# Directions for this task:
Please copy out every line in the entries that includes the word "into".

# Information provided:
[Start of Attachment]
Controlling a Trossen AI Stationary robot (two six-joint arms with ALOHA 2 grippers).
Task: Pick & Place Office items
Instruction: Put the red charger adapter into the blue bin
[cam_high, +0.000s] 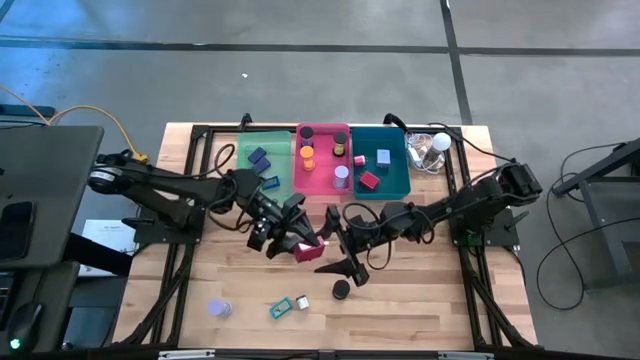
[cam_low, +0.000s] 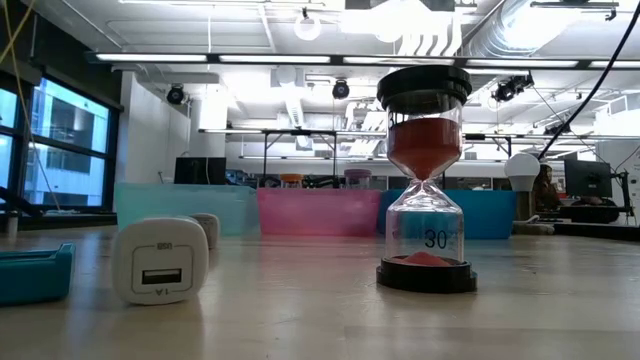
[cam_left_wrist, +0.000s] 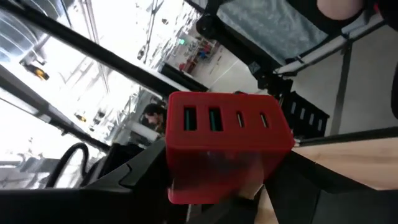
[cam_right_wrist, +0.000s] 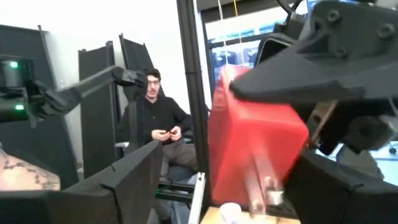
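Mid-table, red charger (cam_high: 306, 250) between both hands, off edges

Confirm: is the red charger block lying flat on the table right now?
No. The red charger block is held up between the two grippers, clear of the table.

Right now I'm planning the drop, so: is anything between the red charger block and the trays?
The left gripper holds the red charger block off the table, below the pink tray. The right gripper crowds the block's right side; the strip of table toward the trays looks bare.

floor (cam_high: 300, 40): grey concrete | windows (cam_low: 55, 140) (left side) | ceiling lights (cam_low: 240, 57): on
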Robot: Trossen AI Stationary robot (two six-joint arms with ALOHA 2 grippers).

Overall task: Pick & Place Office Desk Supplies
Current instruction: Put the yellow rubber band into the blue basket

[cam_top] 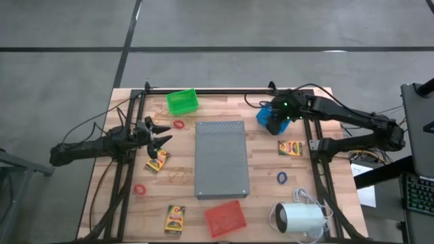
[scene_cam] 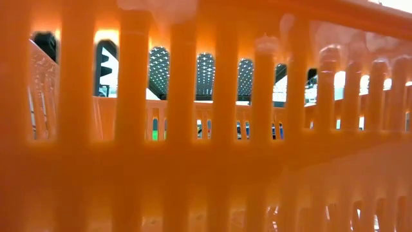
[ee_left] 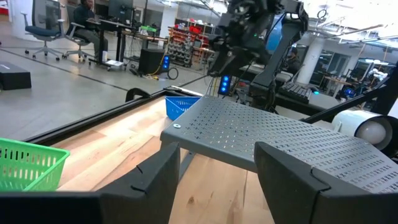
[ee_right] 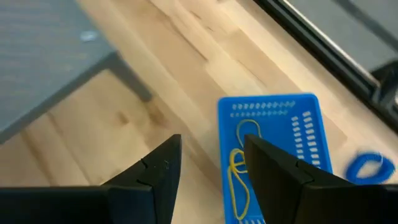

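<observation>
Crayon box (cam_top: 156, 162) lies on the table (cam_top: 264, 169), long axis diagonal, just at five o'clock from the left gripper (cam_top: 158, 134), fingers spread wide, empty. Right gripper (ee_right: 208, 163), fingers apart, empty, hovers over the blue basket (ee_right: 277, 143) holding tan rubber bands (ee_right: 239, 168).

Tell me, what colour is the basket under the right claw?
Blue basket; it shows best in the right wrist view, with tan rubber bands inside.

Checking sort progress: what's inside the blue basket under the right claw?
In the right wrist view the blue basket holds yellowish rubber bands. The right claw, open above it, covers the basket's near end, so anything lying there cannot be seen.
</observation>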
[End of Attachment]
# Output below:
Instruction: Put the red charger adapter into the blue bin
Current instruction: Put the yellow rubber band into the blue basket

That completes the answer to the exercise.